Data scientists are smart, technical problem solvers that push boundaries with machine learning, algorithms, and visualizations. They love to build things themselves, and they usually do. (“For Data Scientists, By Data Scientists” isn’t just a marketing tagline, it’s how the Civis Platform came to be.) Some data scientists are creative and messy, others more structured, but they all have their own way of working that is important to preserve. They experiment and iterate through data science problems at high speed — so we turned our attention to making sure the platform’s user experience helps data scientists move fast.
Doing data science means keeping track of lots of tables, column names, model versions, scripts, and workflows. That’s a lot to remember, and doing data science is about problem solving — not memorization.
There were a number of places we could apply the design principle of “recognition over recall” — one of Nielsen’s 10 Heuristics for Interface Design. Memory retrieval is in fact hard, but it gets significantly easier with cues. This explains why sometimes you can’t come up with a person’s name, but you recognize them on the street. Or why multiple choice questions are easier than short answer or essay.
Being close to users, prototyping and testing, helps us find the balance of surfacing information without cluttering the space, and suggesting in a way that is helpful and not hindering. After all, our users don’t want to be limited.
We’ve minimized the need for recall in Civis Platform in the following areas:
- Homepage: The homepage displays a personalized list of recent activity and objects by status so you can spend less time hunting for jobs that are running, need your attention or require more configuring.

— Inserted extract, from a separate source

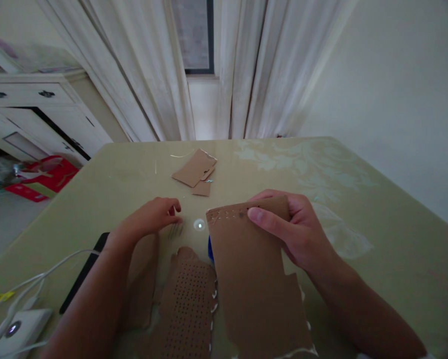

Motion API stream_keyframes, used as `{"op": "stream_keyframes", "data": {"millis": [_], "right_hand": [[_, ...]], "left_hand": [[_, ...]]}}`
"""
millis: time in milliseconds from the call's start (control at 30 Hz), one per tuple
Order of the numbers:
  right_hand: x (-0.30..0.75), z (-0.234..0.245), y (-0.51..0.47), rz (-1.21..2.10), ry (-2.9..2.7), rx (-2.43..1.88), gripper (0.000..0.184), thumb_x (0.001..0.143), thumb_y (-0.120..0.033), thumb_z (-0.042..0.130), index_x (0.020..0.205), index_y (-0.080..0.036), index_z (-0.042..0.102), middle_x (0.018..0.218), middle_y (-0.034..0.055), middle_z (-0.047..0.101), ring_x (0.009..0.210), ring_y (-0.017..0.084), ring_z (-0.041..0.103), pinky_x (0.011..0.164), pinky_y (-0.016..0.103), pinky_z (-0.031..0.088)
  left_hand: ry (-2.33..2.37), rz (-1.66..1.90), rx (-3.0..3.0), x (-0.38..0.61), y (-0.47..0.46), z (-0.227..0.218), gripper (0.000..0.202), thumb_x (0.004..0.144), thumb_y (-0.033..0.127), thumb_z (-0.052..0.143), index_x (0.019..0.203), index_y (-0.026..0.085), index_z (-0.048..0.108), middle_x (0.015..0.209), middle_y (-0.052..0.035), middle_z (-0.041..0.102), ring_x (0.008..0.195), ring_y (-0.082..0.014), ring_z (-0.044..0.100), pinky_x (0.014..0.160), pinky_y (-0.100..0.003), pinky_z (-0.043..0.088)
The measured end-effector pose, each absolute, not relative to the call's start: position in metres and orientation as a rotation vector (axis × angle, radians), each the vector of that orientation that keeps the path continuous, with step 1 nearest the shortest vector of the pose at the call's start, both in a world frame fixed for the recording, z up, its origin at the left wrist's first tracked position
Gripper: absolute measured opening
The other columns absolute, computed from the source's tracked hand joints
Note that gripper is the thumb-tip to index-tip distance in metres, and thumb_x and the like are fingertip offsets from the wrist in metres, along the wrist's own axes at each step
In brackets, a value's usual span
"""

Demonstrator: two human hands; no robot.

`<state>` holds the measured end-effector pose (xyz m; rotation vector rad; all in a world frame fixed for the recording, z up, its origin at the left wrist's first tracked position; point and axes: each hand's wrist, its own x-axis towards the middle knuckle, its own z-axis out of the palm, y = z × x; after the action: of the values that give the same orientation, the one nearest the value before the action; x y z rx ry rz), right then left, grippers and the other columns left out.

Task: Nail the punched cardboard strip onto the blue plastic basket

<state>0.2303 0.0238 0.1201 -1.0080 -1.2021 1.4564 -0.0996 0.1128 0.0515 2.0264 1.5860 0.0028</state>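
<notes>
My right hand (295, 229) grips the top edge of a large brown cardboard sheet (254, 284), thumb across its front, near a row of stitched holes. My left hand (152, 217) hovers low over the table with the fingertips pinched together; what they hold is too small to make out. Below it lies a cardboard piece with many punched holes (188, 309) and another plain piece (143, 284). A blue thing (210, 249) peeks out behind the held sheet.
Small cardboard scraps (196, 172) lie further back on the green glossy table (358, 199). A black phone (84, 271), white cables and a white device (16, 329) sit at the left. A white cabinet (40, 114) and curtains stand behind.
</notes>
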Motion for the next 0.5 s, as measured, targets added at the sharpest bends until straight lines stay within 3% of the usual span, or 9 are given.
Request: {"op": "stream_keyframes", "data": {"millis": [100, 200, 333, 500], "right_hand": [[0.228, 0.119, 0.023, 1.488, -1.199, -0.986, 0.028, 0.084, -0.044, 0.097, 0.088, -0.019, 0.086, 0.076, 0.0017, 0.075, 0.062, 0.013, 0.063, 0.054, 0.021, 0.048], [0.228, 0.118, 0.023, 1.547, -1.186, -0.964, 0.029, 0.084, -0.045, 0.097, 0.088, -0.019, 0.085, 0.075, 0.0010, 0.073, 0.061, 0.011, 0.061, 0.053, 0.020, 0.046], [0.227, 0.118, 0.022, 1.626, -1.173, -0.942, 0.030, 0.084, -0.045, 0.097, 0.088, -0.019, 0.084, 0.074, 0.0006, 0.072, 0.060, 0.011, 0.061, 0.053, 0.019, 0.046], [0.226, 0.117, 0.020, 1.649, -1.169, -0.939, 0.033, 0.084, -0.047, 0.097, 0.090, -0.017, 0.084, 0.076, 0.0021, 0.074, 0.061, 0.012, 0.061, 0.054, 0.020, 0.046]], "left_hand": [[1.298, 0.641, 2.192, -0.072, 0.092, 0.075, 0.025, 0.100, 0.041, 0.073, 0.116, 0.023, 0.080, 0.105, -0.0082, 0.084, 0.089, -0.0221, 0.076, 0.078, -0.032, 0.058], [0.807, 1.103, 2.263, -0.042, 0.070, 0.091, 0.023, 0.101, 0.029, 0.078, 0.124, 0.025, 0.081, 0.118, -0.0099, 0.083, 0.106, -0.0218, 0.078, 0.087, -0.030, 0.061], [0.643, 1.238, 2.293, -0.020, 0.055, 0.098, 0.012, 0.102, 0.017, 0.074, 0.110, 0.021, 0.081, 0.109, -0.0097, 0.083, 0.097, -0.0188, 0.080, 0.086, -0.029, 0.064], [0.664, 1.291, 2.282, -0.017, 0.057, 0.095, 0.006, 0.100, 0.017, 0.078, 0.105, 0.020, 0.079, 0.105, -0.0085, 0.082, 0.094, -0.0182, 0.080, 0.084, -0.028, 0.064]]}}
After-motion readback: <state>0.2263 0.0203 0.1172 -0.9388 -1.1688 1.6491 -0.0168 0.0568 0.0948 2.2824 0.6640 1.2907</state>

- Data Pane: An expandable view of your data structure in your Civis Platform Redshift database gives you quick access to tables, column names and other useful details, such as data type, row coverage and min and max values, from anywhere in Platform.
- Autocomplete in Query: Inline, autocomplete suggestions of your tables and columns allow you to recognize and insert what you are looking for — faster coding and fewer typos.
- Database indicator on Scripts: If you use multiple Redshift databases and are frequently switch back and forth, you’ll see an indication on the Script telling you the database in which it runs, eliminating the need to recall your settings at the time you created it.
(You can read more about these features here.)
By making information and functionality visible and easily accessible, data scientists can spend their cognitive energy on scaling models and building tools — more important tasks than remembering what they named their last job.